I get many e-mails, letters and phone calls from doctors, nurses and others who have been abused by “professional health programs” (PHPs).
Most are anonymous. Afraid of being identified and punished by the PHP, very few leave comments on my blog revealing their names or potentially identifiable information.
This is understandable. By simply reporting “noncompliance” to the medical boards a state PHP can end their careers. As it was with the Inquisition this system relies above all else on silence and secrecy. Speaking out can result in “swift and certain consequences.”
They are afraid. Some are undoubtedly suffering from PTSD. Most have developed a “learned-helplessness” Many have reported abuse and even crimes to their medical societies, medical boards, law enforcement, the media and others only to have the door slammed in their faces.-myself included.. They have no advocacy or support and feel no one cares. Their locus of control, identify and self-worth have been suddenly ripped from them without recourse. There is no lifeline. Attempts at justice are often undermined by a concerted defiance of the truth by their medical boards and even the attorneys who are purportedly working for them but will not “bite the hand that feeds.”
PHPs are ostensibly Employee Assistance Programs (EAPs) for doctors in both mechanics and mentality. EAPs assist employees with substance abuse, personal problems and other issues. They do not diagnose or treat “patients” but refer to outside professionals who do. The critical difference between EAPs and PHPs is PHPs have mandated all assessment and treatment be done by their own. These “PHP-approved” facilities are economically and ideologically intertwined with the PHP. The conflicts of interest are serious and many.
PHPs also use non-FDA approved junk-science drug and alcohol testing they introduced. The procedural safeguards most EAPs use to protect the donor ( certified labs, FDA-approved validated tests, split-specimen, strict chain-of-custody, MRO review) have been reviewed. Unvalidated “personality” assessments they also introduces are being used in “disruptive” physician evaluations guaranteed to find “character defects” to justify monitoring contracts. They implement polygraphs despite the AMAs previous conclusion they are scientifically unsupportable.
It is an institutionally unjust system of coercion, control and abuse that is unregulated, opaque and protected. There is no answerability and they are accountable to no one.
But regulatory agencies have readily adopted policies not only unsupported by science and evidence-based research but outside the normative principles and practice of medicine.
Granting PHPs authority to limit assessments and treatment to their own facilities offends the fundamental rights of the individual.
Informed consent (or refusal) constitutes a basic rule of the lawfulness of medical practice according to national and state medical practice acts governing the profession. It is a basic principle of all published principles of medical ethics.
Involuntary treatment is motivated by either potential harm to others (for the good of society) or by need for treatment and/or potential self harm.
Involuntary treatment should be a confined to those gravely disabled by psychiatric disorders or substance abuse. It necessitates reflection under the ethical principles of autonomy and beneficence.
A single DUI, transient psychological issue such as grief or anxiety, and even sham peer-review can easily land a doctor into forced assessment and involuntary treatment at a “PHP-approved” facility.

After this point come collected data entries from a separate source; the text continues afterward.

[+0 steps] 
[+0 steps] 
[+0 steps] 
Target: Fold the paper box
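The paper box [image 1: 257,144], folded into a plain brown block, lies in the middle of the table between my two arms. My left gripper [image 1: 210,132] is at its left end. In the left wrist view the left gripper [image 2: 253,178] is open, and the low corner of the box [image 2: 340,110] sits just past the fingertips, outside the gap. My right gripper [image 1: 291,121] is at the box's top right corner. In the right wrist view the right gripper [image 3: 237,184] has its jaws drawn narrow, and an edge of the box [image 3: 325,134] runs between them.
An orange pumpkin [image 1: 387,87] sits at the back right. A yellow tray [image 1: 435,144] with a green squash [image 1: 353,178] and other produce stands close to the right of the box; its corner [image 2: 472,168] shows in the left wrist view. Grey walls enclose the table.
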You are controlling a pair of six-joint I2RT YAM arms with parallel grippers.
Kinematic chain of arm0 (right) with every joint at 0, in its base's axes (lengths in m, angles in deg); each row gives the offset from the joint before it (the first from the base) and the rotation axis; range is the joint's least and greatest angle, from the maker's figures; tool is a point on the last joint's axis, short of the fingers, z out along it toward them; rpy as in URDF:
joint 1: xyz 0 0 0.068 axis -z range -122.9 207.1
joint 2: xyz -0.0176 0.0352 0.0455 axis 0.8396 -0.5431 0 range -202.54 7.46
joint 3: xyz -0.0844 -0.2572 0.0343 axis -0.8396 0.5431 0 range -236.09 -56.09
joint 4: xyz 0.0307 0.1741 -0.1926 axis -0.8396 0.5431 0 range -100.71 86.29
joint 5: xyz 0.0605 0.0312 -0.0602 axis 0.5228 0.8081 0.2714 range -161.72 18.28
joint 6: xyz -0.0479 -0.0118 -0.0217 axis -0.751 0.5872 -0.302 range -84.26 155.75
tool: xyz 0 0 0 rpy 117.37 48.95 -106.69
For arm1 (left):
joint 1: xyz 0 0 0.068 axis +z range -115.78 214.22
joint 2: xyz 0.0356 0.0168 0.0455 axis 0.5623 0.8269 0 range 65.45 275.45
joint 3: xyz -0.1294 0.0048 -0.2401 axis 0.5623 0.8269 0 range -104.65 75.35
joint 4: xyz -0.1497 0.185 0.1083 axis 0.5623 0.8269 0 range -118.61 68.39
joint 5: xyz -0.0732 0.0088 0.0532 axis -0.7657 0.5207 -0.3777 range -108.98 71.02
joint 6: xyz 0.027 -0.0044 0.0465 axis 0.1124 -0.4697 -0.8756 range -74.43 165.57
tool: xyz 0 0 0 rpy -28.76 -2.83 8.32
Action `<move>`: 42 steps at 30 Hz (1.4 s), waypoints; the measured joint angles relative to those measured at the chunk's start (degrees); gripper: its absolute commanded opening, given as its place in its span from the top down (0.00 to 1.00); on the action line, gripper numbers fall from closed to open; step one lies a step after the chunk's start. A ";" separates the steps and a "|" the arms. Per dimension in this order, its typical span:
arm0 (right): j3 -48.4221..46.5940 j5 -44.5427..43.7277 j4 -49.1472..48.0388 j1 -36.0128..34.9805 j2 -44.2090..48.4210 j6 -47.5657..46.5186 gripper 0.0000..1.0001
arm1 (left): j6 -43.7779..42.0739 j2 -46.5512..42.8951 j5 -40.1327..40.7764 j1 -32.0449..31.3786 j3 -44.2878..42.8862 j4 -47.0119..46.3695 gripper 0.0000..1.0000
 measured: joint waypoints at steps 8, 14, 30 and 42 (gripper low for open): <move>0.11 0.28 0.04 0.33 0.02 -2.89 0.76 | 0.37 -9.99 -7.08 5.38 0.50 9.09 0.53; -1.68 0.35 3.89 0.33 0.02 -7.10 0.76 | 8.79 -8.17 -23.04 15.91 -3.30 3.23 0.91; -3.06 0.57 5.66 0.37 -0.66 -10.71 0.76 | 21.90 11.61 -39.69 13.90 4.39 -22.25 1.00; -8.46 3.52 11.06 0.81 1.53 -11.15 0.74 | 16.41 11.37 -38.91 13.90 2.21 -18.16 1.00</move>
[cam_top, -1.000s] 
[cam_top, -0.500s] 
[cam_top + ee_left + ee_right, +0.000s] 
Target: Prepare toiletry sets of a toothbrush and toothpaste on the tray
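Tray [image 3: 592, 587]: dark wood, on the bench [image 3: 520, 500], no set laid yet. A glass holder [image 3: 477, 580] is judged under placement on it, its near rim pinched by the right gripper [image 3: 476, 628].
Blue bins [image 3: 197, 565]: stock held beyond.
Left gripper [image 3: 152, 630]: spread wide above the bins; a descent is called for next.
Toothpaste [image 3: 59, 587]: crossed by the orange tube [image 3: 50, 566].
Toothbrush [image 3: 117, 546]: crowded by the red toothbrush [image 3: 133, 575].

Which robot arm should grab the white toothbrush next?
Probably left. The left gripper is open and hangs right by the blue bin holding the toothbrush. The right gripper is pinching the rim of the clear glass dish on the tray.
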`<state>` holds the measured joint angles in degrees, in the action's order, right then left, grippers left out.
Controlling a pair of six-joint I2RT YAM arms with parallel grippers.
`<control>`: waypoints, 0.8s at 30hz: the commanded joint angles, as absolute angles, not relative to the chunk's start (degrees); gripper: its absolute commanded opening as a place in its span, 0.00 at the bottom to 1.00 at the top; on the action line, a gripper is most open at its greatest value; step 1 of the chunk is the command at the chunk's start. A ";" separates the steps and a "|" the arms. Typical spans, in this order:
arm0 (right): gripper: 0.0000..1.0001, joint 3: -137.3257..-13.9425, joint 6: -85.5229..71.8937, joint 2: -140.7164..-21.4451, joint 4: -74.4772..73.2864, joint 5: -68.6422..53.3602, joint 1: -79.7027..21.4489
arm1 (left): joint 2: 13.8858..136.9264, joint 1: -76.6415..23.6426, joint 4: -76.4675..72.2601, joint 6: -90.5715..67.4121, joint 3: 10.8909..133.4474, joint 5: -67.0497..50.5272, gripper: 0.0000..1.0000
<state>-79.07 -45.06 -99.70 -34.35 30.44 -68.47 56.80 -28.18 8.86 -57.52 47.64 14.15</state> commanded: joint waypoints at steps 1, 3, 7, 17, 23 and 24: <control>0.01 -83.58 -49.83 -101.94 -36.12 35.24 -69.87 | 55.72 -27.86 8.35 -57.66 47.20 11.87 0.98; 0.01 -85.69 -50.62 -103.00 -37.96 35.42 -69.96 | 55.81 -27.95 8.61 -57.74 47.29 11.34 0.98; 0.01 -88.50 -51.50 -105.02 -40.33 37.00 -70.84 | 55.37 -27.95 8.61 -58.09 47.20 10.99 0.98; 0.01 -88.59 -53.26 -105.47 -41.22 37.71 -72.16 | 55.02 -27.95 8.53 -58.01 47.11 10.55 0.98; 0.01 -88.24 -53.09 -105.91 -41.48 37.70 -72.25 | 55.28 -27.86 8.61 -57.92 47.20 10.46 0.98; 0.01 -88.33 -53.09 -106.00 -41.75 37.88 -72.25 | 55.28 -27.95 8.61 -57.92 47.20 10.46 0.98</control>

Involuntary assessment and treatment involves legal, clinical ethical, and deontological consideration in its demarcation.
The economic and ideological aspects need to be considered here.
How is it this paradoxical assessment and treatment paradigm legitimized and justified within a profession that emphasizes evidenced based decision making and beneficence and autonomy as two of the basic principles of medical ethics?
To sell the “PHP Blueprint” to other EAPs it is necessary to prevent doctors from speaking the truth. Very few want their names, states or other unique identifiers published for fear of consequences and retaliation.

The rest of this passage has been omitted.